Washington:  To save millions of lives on Earth, a team of world-class scientists is ready to grow potatoes in the most inhospitable environments under the tough Martian conditions.

The experiment, led by the International Potato Centre (CIP) in Peru and NASA, is a major step towards building a controlled dome on Mars capable of farming the invaluable crop.

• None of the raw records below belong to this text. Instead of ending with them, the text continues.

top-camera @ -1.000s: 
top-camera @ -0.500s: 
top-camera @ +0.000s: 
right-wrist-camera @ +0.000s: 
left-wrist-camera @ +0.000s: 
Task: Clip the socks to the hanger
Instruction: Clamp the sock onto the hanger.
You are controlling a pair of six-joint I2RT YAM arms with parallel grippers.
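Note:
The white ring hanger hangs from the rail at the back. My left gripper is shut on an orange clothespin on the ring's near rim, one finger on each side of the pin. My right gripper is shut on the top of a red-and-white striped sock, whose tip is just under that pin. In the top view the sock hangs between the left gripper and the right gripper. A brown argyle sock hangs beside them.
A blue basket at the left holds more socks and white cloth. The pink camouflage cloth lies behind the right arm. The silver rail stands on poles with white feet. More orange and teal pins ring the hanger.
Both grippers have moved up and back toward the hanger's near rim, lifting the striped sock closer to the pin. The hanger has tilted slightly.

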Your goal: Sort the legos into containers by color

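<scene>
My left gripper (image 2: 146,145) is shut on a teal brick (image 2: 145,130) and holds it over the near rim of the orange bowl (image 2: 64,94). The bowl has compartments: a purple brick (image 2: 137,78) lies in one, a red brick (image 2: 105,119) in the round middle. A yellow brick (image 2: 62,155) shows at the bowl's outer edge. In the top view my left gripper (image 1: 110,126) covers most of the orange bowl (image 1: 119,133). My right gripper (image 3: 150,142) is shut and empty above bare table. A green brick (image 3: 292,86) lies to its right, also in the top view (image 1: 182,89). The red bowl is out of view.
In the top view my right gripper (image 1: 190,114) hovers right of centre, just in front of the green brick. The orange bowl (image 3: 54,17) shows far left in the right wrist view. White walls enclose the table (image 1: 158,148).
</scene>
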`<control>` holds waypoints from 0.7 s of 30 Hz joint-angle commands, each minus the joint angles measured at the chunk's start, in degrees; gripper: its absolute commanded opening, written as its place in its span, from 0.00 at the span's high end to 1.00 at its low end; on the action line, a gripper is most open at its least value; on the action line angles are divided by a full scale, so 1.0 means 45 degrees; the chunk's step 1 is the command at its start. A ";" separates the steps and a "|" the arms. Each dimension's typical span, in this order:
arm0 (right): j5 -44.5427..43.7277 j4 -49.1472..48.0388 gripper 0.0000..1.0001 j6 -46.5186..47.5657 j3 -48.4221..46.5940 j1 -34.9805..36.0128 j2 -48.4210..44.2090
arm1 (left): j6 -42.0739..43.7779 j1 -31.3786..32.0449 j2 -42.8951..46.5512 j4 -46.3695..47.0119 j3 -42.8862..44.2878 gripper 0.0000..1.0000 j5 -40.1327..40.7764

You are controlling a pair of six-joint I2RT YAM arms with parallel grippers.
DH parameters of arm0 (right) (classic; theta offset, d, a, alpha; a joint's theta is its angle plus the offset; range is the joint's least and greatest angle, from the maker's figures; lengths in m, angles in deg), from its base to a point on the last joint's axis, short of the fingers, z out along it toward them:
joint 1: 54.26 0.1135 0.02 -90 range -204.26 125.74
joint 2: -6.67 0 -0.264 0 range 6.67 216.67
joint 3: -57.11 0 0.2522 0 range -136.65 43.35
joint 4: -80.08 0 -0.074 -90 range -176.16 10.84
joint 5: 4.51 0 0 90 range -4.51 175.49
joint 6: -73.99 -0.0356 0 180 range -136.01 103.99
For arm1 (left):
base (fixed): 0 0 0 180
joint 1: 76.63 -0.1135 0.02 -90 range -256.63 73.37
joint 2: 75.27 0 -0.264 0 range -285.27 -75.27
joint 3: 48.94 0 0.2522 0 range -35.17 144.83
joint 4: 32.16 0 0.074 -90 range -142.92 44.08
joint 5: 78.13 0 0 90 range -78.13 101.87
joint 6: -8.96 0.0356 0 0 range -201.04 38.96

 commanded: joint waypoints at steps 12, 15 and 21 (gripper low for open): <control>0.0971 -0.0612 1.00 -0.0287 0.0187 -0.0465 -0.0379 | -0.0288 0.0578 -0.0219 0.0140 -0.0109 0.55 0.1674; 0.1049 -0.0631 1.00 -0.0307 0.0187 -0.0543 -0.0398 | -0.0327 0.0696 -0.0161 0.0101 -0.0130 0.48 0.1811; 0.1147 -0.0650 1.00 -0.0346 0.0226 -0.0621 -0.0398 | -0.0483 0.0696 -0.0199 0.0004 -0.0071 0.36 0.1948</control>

“I am excited to put potatoes on Mars and even more so that we can use a simulated Martian terrain so close to the area where potatoes originated,” said Julio E Valdivia-Silva, research associate of NASA who is leading the project’s science team.

By using soils almost identical to those found on Mars, sourced from the Pampas de La Joya Desert in Peru, the teams will replicate Martian atmospheric conditions in a laboratory and grow potatoes.

The increased levels of carbon dioxide will benefit the crop, whose yield is two to four times that of a regular grain crop under normal Earth conditions.

The Martian atmosphere is near 95 percent carbon dioxide.

“The extraordinary efforts of the team have set the bar for extraterrestrial farming. The idea of growing food for human colonies in space could be a reality very soon,” added Chris McKay, planetary scientist of the NASA Ames research centre.

Beyond the ability to thrive in challenging conditions, potatoes are also highly nutritious.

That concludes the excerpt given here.